Question 1: Introduction to Exploratory Data Analysis (EDA)
Step 1: Load the Data Note: Let it be named spotify_data.csv

In [None]:
# Load dataset
df = pd.read_csv('spotify_data.csv')

(a) Display first and last 5 rows

In [None]:
print("First 5 rows:")
display(df.head())

print("\nLast 5 rows:")
display(df.tail())

(b) Print dataset shape and column names

In [None]:
print(f"Shape of dataset: {df.shape}")
print(f"Column Names: {df.columns.tolist()}")

(c) Use info() and describe()

In [None]:
print("--- Info ---")
df.info()

print("\n--- Statistical Summary ---")
display(df.describe())

(d) Identify numerical and categorical columns

In [None]:
numerical_cols = df.select_dtypes(include=['int64', 'float64']).columns.tolist()
categorical_cols = df.select_dtypes(include=['object']).columns.tolist()

print(f"Numerical Columns: {numerical_cols}")
print(f"Categorical Columns: {categorical_cols}")
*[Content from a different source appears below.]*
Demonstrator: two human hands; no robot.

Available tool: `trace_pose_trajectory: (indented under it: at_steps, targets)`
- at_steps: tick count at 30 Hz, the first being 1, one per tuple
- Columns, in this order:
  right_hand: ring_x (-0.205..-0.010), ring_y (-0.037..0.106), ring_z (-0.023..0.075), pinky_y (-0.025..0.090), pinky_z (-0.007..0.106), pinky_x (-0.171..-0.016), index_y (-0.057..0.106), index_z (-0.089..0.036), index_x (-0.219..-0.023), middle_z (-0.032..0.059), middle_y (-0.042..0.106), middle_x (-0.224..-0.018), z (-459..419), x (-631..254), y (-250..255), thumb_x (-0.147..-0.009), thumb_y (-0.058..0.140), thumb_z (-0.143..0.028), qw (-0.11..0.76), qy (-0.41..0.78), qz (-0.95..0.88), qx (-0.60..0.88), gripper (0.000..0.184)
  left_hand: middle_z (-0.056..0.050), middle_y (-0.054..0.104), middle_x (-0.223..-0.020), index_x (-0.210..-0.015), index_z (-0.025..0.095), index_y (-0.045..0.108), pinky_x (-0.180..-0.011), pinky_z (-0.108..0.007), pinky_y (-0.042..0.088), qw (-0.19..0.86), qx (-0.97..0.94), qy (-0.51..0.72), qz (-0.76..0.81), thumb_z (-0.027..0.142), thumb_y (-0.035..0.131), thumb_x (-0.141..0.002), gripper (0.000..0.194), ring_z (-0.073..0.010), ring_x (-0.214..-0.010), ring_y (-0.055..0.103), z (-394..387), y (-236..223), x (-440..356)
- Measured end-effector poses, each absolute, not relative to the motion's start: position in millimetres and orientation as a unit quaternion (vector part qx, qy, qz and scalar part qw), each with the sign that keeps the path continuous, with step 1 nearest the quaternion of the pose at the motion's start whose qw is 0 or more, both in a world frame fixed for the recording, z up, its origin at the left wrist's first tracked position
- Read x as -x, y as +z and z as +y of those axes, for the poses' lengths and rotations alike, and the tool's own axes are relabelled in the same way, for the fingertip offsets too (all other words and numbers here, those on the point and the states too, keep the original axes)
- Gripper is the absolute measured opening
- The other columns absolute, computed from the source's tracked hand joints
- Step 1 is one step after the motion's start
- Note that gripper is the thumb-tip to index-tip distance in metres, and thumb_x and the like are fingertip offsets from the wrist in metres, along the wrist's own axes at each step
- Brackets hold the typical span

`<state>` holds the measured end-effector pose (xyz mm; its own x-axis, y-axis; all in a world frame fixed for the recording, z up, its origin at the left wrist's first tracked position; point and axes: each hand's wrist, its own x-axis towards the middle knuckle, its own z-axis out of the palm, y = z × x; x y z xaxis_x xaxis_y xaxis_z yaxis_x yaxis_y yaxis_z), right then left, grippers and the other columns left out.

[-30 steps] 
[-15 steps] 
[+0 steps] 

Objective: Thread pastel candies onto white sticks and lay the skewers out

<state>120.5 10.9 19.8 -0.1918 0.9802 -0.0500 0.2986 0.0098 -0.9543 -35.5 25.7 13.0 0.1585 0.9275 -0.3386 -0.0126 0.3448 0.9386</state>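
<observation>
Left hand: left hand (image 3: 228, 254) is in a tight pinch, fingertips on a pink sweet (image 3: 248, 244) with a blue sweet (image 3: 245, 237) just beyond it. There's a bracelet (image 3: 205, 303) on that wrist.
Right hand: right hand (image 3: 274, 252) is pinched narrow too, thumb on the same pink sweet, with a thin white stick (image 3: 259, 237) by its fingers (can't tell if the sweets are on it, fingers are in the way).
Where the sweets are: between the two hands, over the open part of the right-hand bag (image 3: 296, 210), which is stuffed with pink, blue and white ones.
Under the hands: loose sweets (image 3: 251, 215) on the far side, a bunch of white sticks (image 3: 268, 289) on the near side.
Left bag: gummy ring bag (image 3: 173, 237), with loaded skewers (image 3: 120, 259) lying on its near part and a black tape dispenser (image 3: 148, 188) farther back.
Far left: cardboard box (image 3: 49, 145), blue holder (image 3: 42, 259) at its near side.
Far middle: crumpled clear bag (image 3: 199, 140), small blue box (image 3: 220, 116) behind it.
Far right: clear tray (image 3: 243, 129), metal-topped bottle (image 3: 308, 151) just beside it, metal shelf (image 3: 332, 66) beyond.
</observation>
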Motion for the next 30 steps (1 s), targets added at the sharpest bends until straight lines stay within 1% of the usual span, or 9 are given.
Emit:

Question 2: Handling Missing Values & Feature Scaling

(a) & (b) Check and Handle Missing Values

In [None]:
# Check for missing values
print("Missing values before cleaning:\n", df.isnull().sum())

# Handling them: We usually drop rows with missing values for simple assignments
df_clean = df.dropna().copy()

print("Missing values after cleaning:\n", df_clean.isnull().sum())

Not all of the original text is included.